Since the coefficient of variation CoV = 1, it's clear that we are indeed looking at exponentially distributed decay periods. Note that we can't use the R functions mean() and sd() because tdata in the simulation is less than the total number of time steps. Moreover, since exponentially distributed periods between events are produced by a Poisson source, it appears that Gary's simulation is actually a model of a Poisson stochastic process.

Satisfied?

OK, I think I'm satisfied that I understand what Gary has simulated. It appears to be a Poisson generator of insert events (a point process) and therefore exhibits exponentially distributed periods between inserts. This means it also models the exponential interarrival times into a queueing facility and maybe I can use this in my Guerrilla classes to avoid getting into too much probability theory. Normally, I show a movie of cars queueing up at a closed railway gate.

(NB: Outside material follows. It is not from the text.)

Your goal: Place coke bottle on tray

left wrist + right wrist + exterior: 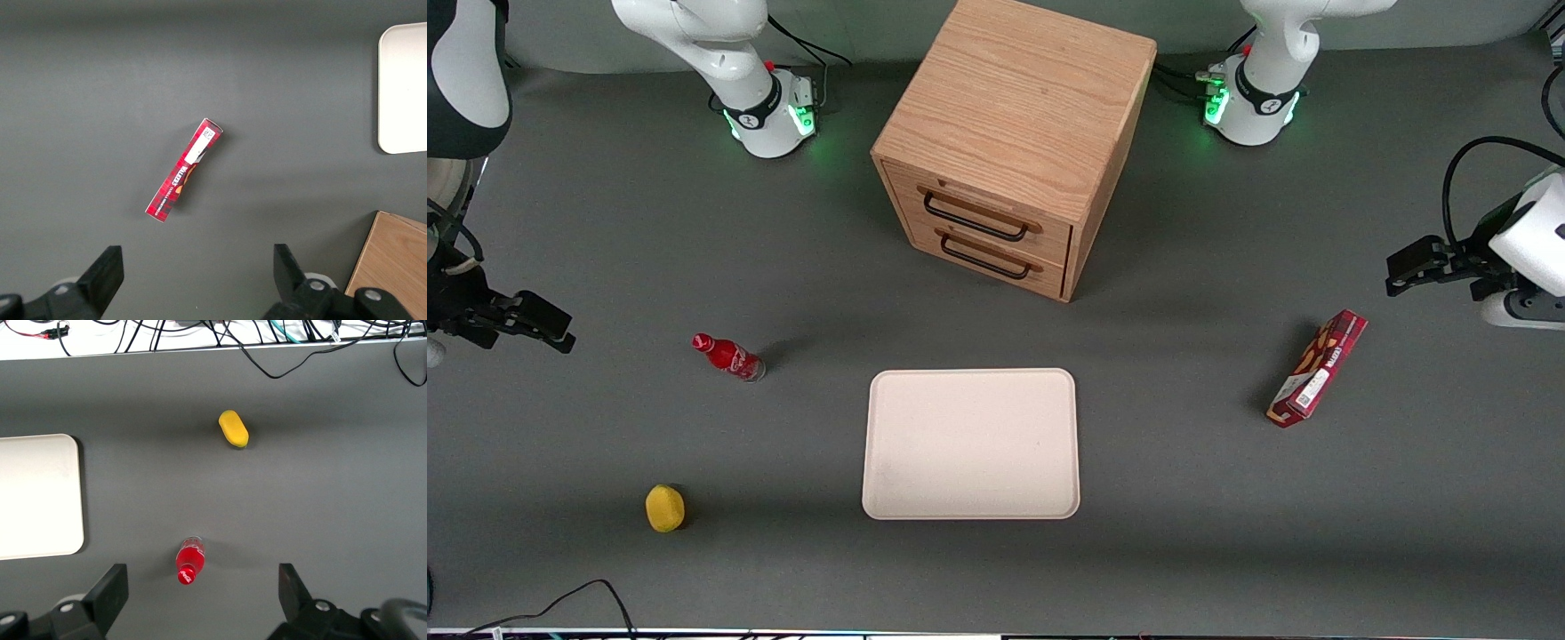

On the other hand, I'm not sure if Gary's model represents what the real disk cache does. What still puzzles me is that everything I know about cache behavior (which isn't that much) tells me they tend to exhibit fractal-like power law scaling, not exponential scaling. But that will largely be determined by the particular cache updating protocol. Maybe there are exceptions and this is one of them.

2 comments:

  1. 1-ppois(0,1)
    for a random draw with replacement, the distribution of the numbers of elements drawn 0,1,2,etc. times is Poisson. In the case of the number of hits in the simulation equaling the cache size, .6321206 is the fraction of elements drawn at least once. This is very handy in ".632 bootstrap crossvalidation"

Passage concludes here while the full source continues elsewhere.